→ REQUIRED ACTION
Which lines of the entries below include "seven"? List them all.

-------- LISTED ENTRIES --------

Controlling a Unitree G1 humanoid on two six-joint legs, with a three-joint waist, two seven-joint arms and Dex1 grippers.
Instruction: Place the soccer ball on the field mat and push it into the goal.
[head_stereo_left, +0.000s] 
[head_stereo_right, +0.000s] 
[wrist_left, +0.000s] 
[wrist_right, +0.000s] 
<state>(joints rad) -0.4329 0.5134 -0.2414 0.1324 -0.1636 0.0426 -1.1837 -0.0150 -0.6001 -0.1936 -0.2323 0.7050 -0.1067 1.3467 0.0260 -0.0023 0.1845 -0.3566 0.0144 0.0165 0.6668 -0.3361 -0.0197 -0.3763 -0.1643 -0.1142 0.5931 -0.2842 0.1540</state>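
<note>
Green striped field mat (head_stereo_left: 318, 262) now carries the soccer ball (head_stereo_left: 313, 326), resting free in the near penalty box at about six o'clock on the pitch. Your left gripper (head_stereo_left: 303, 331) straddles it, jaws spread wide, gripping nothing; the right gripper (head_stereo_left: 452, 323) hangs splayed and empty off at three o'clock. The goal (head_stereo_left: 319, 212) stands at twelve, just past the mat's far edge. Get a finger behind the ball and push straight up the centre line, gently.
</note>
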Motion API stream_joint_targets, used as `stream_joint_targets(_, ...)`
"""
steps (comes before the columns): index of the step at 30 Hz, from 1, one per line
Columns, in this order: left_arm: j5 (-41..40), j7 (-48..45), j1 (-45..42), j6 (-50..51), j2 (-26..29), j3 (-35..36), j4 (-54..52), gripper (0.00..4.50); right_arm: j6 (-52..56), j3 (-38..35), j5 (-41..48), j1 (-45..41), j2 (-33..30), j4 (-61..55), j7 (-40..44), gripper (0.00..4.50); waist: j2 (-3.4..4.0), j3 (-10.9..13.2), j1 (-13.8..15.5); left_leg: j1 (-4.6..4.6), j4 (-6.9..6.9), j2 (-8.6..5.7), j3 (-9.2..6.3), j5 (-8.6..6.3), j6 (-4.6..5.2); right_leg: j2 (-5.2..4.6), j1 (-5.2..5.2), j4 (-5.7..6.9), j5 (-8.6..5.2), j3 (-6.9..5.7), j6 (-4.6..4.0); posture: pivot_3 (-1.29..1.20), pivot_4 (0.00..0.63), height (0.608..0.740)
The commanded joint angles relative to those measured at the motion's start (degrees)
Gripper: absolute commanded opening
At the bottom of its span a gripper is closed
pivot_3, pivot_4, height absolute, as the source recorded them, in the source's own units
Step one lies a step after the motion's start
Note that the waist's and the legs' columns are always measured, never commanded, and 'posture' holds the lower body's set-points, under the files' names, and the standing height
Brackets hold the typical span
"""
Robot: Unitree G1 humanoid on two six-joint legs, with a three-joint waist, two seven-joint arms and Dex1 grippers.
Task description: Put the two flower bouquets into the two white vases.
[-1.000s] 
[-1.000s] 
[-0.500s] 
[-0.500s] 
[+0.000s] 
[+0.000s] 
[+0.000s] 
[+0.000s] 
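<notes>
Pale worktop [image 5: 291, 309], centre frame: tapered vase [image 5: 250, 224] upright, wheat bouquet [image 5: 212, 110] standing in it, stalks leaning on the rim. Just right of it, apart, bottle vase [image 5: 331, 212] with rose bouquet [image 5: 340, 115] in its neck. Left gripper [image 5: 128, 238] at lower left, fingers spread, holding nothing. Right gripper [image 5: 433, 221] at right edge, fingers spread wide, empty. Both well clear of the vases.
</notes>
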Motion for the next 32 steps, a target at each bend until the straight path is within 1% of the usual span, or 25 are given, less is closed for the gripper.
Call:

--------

→ ANSWER TO THIS PROBLEM
Controlling a Unitree G1 humanoid on two six-joint legs, with a three-joint waist, two seven-joint arms and Dex1 grippers.
Robot: Unitree G1 humanoid on two six-joint legs, with a three-joint waist, two seven-joint arms and Dex1 grippers.

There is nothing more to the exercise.